__EXERCISE OBJECTIVE__:
Take the data below and filter it for lines containing the word "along"; show each line found.

◆ ◆ ◆

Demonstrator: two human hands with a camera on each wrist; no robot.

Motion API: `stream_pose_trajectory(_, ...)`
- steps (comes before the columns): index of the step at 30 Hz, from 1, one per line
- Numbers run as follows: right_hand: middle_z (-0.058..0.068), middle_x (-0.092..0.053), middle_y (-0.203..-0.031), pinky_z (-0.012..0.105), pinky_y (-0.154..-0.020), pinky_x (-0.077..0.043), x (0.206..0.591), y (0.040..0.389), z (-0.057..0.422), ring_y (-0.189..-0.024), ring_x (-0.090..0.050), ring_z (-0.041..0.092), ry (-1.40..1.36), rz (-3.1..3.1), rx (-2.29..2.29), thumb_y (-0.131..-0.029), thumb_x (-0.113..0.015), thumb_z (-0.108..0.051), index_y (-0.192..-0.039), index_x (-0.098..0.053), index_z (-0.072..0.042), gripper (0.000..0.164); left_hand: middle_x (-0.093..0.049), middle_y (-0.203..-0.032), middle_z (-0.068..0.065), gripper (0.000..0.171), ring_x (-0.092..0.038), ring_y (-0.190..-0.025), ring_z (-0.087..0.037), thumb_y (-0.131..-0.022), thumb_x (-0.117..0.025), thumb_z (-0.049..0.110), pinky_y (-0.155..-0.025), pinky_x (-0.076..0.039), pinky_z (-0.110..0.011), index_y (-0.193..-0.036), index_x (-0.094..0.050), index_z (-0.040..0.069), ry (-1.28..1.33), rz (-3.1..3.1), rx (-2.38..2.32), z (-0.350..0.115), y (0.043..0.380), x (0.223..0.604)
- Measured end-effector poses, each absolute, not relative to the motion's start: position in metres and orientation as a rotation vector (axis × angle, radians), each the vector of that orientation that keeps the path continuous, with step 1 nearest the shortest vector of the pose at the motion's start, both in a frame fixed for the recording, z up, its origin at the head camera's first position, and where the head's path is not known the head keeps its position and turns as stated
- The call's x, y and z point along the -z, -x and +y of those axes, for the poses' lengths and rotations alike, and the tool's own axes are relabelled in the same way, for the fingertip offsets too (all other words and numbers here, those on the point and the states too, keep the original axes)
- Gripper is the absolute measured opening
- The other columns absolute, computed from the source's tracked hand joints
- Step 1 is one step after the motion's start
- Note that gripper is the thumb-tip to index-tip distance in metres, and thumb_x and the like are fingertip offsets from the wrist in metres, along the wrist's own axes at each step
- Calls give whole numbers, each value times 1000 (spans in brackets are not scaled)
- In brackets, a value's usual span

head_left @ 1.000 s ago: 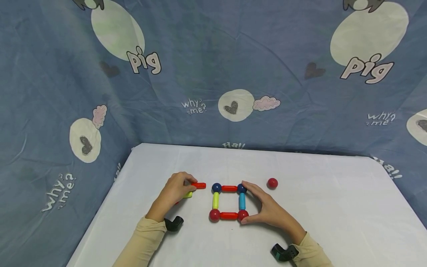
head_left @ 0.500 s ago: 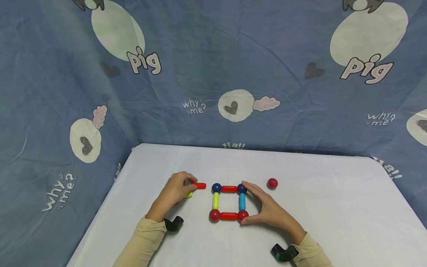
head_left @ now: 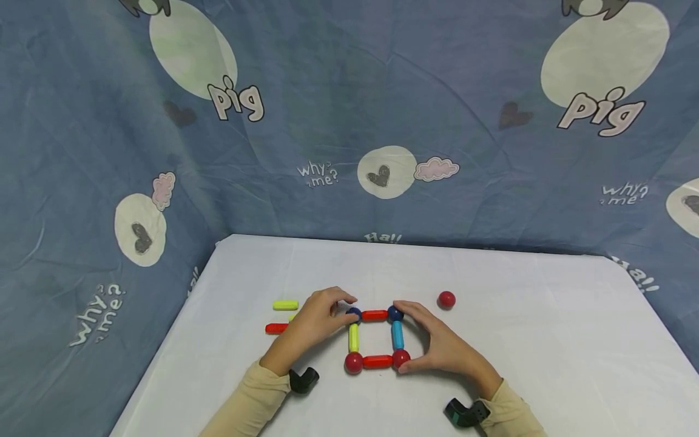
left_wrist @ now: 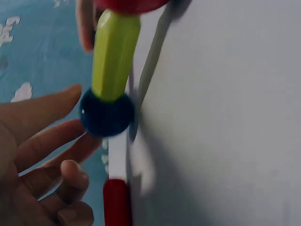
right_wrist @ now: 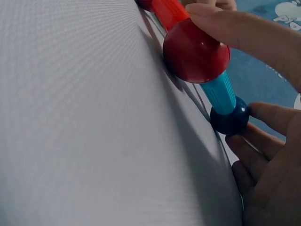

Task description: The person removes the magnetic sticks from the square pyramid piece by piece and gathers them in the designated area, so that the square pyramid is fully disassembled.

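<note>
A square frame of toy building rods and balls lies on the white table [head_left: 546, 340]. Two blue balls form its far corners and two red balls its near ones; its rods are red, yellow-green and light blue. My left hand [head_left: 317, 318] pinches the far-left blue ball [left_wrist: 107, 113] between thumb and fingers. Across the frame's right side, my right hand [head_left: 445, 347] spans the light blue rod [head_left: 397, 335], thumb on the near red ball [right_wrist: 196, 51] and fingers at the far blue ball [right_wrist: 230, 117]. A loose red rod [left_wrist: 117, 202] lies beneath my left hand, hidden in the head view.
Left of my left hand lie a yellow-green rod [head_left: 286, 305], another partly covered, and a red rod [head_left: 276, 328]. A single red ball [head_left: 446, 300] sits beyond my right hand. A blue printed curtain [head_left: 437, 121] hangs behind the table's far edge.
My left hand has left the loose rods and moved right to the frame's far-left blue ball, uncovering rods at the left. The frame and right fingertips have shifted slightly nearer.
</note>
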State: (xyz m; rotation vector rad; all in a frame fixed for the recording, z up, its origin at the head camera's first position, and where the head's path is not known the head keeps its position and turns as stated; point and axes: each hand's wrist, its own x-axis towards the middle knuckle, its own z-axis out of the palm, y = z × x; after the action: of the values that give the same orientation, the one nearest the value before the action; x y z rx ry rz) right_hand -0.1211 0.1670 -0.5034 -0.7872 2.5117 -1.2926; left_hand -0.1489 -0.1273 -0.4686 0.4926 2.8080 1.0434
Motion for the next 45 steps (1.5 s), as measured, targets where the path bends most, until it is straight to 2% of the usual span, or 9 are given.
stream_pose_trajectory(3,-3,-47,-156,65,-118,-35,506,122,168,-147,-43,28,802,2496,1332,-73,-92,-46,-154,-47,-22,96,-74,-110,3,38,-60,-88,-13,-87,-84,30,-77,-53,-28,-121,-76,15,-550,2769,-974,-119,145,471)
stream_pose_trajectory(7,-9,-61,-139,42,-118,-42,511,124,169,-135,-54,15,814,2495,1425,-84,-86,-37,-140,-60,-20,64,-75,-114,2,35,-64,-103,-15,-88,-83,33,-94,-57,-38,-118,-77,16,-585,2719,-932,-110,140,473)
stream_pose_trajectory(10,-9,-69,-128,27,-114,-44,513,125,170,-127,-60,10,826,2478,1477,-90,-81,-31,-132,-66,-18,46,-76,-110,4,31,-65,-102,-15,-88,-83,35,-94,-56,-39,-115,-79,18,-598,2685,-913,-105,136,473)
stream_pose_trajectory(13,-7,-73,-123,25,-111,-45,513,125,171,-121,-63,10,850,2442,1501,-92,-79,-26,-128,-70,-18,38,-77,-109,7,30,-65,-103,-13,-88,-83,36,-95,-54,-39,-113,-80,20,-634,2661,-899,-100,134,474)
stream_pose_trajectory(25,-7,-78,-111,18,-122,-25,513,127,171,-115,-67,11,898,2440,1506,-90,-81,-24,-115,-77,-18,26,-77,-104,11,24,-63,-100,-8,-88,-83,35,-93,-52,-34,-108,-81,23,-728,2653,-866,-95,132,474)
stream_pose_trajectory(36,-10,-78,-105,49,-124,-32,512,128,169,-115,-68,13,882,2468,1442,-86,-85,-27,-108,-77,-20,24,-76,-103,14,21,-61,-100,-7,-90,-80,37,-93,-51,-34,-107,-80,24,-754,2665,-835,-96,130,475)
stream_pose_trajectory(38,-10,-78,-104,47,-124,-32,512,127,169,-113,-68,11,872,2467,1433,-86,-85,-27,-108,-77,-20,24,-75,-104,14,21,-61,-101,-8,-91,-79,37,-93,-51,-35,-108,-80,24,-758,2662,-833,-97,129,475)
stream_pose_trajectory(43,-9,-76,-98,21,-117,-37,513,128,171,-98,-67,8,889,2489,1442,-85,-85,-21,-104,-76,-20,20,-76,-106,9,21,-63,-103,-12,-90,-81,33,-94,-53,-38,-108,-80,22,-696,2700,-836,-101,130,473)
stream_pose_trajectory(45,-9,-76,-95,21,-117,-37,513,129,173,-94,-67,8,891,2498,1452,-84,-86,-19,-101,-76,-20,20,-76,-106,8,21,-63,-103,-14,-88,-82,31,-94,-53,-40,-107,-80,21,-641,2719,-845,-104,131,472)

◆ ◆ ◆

__WRITTEN ANSWER__:
- The call's x, y and z point along the -z, -x and +y of those axes, for the poses' lengths and rotations alike, and the tool's own axes are relabelled in the same way, for the fingertip offsets too (all other words and numbers here, those on the point and the states too, keep the original axes)
- Note that gripper is the thumb-tip to index-tip distance in metres, and thumb_x and the like are fingertip offsets from the wrist in metres, along the wrist's own axes at each step

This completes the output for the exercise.